Book of the Week: “Gold Boy, Emerald Girl”

“Strangers, closer to my heart than my neighbors and acquaintances, loved tragic and strange loves and died tragic and strange deaths, and Professor Shan’s unperturbed voice made it all seem natural.” On closing Yiyun Li’s new collection, Gold Boy, Emerald Girl , you will recognize that feeling, described by the narrator of the first story as she recollects afternoons spent listening to work by Dickens, Hardy, Lawrence. Moyan, living alone in a tiny flat on the outskirts of Beijing, marvels at the strange intimacy she has found with characters who are “not my people.” In an unperturbed voice, which has mastered limpidly beautiful English, Yiyun Li writes of people who fear tragic and strange fears and hope tragic and strange hopes in China. How alien they seem until, quietly, they come to inhabit your heart and mind.

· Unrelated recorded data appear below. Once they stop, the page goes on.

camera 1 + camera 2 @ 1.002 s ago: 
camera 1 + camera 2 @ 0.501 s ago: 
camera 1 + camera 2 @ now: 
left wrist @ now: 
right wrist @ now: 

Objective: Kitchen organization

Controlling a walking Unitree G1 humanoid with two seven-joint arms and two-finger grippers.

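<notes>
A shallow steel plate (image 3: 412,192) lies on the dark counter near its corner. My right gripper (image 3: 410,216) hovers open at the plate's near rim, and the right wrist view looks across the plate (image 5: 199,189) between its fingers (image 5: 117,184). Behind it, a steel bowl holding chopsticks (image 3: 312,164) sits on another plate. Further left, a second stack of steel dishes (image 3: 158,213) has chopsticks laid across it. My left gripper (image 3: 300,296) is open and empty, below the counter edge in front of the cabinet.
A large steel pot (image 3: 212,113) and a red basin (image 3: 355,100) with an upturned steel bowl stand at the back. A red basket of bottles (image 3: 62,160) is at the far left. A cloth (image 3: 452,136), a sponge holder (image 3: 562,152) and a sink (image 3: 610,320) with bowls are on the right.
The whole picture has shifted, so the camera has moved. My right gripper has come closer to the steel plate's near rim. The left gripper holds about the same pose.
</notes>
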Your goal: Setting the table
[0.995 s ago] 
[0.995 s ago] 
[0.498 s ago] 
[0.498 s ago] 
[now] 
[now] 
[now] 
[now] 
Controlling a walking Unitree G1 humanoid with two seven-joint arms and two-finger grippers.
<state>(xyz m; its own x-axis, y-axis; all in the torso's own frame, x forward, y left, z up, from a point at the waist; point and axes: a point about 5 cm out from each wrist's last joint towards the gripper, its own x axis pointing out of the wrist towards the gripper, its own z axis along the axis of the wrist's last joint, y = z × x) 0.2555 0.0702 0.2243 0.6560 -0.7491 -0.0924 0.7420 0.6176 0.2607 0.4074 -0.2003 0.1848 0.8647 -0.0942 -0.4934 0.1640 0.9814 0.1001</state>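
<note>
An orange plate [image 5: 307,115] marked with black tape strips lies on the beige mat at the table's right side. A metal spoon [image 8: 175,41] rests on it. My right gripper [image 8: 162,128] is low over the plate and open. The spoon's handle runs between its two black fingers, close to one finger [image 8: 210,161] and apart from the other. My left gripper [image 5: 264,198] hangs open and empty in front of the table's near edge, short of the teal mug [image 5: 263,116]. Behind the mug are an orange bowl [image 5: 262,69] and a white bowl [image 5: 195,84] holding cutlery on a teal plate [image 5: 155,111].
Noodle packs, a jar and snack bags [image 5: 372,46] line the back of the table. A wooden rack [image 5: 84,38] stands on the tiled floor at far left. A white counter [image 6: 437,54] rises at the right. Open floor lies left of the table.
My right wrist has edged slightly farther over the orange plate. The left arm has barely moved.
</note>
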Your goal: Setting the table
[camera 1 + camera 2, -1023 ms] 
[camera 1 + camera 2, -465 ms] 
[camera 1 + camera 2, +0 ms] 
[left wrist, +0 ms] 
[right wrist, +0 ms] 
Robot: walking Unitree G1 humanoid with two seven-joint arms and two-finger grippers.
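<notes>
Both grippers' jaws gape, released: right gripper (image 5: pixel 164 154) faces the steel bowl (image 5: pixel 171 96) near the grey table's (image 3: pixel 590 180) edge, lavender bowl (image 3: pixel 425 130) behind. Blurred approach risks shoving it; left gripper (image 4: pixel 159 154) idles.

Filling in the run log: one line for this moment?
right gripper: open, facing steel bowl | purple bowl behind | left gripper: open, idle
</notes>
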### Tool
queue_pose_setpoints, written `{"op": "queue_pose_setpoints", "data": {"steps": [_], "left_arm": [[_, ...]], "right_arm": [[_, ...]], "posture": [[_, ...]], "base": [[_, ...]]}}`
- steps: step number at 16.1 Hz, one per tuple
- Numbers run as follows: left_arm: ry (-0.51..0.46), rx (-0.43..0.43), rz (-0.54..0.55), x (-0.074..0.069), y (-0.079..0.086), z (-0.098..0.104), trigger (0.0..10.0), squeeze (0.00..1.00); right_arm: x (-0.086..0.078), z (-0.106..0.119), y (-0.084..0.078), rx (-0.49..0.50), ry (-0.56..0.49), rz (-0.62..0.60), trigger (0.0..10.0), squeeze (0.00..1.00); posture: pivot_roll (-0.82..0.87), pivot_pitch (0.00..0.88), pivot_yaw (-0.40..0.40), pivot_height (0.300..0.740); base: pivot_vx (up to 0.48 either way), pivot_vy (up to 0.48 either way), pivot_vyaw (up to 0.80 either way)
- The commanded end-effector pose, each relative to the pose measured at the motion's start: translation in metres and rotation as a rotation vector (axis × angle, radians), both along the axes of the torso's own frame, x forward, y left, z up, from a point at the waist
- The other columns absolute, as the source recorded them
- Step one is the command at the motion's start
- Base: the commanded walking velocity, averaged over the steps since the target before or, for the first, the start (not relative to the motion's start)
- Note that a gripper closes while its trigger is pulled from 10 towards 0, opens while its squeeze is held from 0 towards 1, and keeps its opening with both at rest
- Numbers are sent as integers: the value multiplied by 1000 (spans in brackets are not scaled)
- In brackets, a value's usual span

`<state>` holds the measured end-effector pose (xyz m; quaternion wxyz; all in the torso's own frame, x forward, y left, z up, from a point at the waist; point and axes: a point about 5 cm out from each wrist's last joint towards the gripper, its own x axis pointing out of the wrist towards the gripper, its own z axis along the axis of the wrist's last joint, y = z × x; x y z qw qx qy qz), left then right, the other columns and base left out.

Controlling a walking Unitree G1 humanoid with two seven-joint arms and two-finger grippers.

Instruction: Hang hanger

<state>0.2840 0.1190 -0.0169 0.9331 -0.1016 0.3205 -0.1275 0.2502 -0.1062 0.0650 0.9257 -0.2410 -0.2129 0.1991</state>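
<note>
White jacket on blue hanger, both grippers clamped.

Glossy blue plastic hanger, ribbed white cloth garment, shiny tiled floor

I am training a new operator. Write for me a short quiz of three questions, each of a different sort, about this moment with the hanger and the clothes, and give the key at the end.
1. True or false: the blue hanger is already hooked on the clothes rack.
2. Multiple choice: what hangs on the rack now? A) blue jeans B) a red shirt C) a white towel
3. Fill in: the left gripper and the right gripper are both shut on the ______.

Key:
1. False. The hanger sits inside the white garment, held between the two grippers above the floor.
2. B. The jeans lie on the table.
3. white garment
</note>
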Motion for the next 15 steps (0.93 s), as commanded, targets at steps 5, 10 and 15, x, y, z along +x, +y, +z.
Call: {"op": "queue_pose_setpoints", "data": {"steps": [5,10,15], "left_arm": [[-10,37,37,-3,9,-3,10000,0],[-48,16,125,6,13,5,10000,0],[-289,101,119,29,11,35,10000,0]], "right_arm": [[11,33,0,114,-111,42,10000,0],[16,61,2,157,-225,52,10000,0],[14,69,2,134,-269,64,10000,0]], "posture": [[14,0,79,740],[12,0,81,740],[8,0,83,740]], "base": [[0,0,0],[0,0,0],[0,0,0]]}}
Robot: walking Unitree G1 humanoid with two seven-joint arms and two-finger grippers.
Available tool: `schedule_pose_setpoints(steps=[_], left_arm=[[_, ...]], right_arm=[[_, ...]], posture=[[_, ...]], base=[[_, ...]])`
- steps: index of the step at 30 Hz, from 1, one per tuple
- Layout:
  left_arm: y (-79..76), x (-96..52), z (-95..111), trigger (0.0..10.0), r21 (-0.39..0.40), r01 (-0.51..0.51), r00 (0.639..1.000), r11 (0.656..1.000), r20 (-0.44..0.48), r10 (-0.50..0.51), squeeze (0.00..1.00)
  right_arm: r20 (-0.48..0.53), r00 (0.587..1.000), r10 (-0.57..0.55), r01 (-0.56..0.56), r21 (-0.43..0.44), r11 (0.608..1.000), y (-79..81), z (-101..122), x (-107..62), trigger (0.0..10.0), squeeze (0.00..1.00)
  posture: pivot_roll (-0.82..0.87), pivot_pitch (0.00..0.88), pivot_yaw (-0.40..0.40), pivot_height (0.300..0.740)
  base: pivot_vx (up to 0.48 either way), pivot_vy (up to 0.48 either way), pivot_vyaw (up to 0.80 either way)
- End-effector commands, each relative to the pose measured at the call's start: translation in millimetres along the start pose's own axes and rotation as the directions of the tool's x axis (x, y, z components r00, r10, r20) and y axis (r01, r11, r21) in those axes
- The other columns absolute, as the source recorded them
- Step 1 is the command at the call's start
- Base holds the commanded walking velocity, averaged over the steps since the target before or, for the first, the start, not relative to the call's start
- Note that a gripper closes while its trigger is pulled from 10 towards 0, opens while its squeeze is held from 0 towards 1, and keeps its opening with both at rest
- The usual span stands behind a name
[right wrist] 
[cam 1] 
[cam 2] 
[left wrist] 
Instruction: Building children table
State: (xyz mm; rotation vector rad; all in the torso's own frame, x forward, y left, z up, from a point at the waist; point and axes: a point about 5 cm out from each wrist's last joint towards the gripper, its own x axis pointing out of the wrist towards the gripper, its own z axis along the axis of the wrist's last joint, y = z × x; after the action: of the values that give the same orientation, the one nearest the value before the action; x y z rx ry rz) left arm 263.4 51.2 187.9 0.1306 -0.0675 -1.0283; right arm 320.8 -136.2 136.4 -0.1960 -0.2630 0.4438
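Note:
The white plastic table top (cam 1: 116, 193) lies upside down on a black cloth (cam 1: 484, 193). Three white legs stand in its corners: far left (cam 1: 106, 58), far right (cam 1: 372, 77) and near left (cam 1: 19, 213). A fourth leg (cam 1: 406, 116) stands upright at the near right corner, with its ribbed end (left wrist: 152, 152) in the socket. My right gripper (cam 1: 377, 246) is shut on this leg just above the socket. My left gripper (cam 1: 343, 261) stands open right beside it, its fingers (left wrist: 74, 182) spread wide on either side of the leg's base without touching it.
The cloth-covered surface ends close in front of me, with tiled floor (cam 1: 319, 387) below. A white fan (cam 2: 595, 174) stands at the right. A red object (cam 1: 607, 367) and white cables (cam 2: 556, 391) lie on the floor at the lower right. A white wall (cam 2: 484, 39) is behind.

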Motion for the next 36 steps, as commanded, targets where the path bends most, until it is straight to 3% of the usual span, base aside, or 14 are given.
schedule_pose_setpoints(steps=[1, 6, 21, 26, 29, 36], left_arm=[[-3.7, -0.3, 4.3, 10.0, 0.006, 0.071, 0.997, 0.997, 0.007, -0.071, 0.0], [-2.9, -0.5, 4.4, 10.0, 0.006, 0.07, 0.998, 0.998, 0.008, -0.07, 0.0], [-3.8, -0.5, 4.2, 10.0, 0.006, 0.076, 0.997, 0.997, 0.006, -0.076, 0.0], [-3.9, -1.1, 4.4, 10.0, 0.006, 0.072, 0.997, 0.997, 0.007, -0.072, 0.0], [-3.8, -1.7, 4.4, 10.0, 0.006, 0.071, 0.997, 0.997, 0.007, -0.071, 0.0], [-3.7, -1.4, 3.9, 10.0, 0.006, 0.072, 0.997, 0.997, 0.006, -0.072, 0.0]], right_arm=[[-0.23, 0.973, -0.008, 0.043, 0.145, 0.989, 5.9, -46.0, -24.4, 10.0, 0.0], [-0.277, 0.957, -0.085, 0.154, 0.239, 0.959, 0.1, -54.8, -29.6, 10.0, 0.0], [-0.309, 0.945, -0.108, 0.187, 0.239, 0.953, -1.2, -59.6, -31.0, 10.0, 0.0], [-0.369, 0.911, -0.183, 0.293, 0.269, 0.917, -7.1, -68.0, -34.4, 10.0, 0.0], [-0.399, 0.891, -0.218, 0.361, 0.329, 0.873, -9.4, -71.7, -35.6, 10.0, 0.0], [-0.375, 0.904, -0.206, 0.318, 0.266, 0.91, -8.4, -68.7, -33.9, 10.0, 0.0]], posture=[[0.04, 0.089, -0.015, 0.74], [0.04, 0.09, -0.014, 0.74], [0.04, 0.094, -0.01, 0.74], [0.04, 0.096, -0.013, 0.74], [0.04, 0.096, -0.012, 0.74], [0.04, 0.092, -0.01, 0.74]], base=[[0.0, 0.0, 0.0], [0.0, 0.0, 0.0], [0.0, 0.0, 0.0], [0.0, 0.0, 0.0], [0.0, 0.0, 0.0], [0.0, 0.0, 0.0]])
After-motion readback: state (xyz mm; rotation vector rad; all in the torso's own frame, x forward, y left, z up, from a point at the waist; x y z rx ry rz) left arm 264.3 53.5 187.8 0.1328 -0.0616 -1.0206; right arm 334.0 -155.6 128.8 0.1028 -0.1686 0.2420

Just about all the characters here-as in Li’s novel, The Vagrants (2009) and her debut collection, A Thousand Years of Good Prayers (2006)-are haunted by a terror of betrayal, the mark of a twisted history that Li, who came to the US in 1996 at 24, grew up with as a child. That terror in turn inspires circuitous quests for loyalty, which lead to unexpected places and insights. Moyan barricades herself against “any gesture of affection” that might ensnare her wary soul, even as she pays tenacious tribute in memory to the few people-Professor Shan among them–who reached out to her, moved by pain of their own.

In “Prison,” Yilan sets out at 47 to have a baby after her teenage daughter dies in a car accident in the U.S. At her husband’s urging, she returns to China to seek a surrogate mother and is drawn to spirited Fusang. Each woman discovers that treachery and loyalty are inextricably entwined. The three characters in the collection’s title story-a gay son and his mother and her quiet acolyte -build an alliance out of secret betrayals of their true, hidden selves. “[T]hey would not make one another less sad, but they could, with great care, make a world that would accommodate their loneliness.” Such worlds, born of Li’s deep curiosity and merciful empathy, fill this collection.

Li arrived in America intending to study immunology, but it’s lucky she didn’t hesitate to shift her loyalties. She has become that most valuable of informants, a teller of stories that transcend borders.